Sadly, not yet. Edinburgh is one of a dwindling number of councils not to have a dedicated empty homes service. At present, the council oversees the re-use of about 20 private empty homes a year. At that rate it would take 250 years to tackle the backlog. Compare this to Glasgow, which has returned almost 470 homes to use over 2 years or the much smaller area of Stirling with over 200 homes recovered since 2013.
The main factor is achieving these numbers is having a dedicated member of staff: last year 97% of the empty homes brought back into use in Scotland were in council areas with a dedicated member of staff.
The good news is that councils which up their game can pay for the service from extra income. In those councils a dedicated focus on empty homes has led to more properties being correctly classified for council tax purposes and so bringing in more revenue and reducing debt which outweighs the cost of additional staff time. So empty homes work can be funded alongside a programme of providing new affordable homes: not a penny is lost to the budget for new homes by focusing on existing homes.

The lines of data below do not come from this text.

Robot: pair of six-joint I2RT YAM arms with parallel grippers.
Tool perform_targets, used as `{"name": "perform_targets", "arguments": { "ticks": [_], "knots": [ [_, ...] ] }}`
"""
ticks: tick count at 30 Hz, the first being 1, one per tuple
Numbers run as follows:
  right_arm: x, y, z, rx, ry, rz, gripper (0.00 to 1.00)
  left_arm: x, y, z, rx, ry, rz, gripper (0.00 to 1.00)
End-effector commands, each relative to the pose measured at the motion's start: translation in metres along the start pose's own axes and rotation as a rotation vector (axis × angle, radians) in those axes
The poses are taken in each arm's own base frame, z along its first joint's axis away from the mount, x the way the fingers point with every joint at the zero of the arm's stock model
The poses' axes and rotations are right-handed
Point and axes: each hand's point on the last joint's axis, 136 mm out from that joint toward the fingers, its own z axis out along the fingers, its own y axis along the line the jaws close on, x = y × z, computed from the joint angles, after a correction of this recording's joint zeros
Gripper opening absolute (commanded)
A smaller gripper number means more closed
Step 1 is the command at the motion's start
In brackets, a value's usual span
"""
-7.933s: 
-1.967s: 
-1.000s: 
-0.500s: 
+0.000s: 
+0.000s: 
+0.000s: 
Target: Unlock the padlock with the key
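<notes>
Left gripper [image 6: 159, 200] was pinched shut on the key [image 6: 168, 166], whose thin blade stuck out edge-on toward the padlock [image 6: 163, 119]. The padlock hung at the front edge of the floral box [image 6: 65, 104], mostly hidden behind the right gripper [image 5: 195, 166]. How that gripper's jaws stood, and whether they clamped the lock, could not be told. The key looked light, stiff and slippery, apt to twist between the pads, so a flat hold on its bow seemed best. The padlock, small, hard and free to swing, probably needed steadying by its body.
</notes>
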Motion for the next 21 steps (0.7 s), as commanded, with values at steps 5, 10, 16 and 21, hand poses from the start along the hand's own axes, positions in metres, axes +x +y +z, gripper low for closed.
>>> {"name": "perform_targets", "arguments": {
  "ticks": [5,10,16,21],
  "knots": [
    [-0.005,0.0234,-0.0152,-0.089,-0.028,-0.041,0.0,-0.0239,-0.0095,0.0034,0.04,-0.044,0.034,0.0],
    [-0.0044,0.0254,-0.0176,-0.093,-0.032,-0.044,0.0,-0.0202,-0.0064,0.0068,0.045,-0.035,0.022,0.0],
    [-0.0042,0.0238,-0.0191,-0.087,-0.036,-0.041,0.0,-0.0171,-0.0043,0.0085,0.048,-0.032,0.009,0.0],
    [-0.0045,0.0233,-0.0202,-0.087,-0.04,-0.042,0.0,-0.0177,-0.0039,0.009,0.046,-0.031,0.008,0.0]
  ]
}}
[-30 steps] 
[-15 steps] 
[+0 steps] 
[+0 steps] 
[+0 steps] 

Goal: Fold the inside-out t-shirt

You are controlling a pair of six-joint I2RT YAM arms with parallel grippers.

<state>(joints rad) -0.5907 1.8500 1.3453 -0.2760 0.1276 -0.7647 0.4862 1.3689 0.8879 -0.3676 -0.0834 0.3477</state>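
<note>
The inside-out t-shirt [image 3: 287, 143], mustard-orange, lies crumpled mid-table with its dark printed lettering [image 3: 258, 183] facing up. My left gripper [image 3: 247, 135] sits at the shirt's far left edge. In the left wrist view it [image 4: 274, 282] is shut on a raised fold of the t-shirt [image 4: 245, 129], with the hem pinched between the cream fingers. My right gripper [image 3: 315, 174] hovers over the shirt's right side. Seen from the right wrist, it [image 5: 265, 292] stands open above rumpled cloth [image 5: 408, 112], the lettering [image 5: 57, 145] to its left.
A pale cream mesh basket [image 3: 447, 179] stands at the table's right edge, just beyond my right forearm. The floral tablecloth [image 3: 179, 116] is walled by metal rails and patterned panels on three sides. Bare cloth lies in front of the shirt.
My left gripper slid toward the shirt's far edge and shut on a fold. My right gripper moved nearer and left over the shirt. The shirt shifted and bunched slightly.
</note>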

The case can be made even more compelling. As well as having the highest number of empty private homes Edinburgh also has the highest use of bed and breakfast hostels for homeless people, costing millions of pounds a year. Compare this to one west coast council which has targeted empty homes work to provide temporary housing for homeless people, allowing it to phase out bed and breakfast hostels: a win-win-win, by anyone’s reckoning.
The City Council’s current approach to empty homes is a lost opportunity. It flies in face of Scottish Government advice. It turns its back on good practice in other councils. Until the council commits to a dedicated empty homes service it will continue to let down people looking for a home and neighbours putting up with properties disfiguring the street.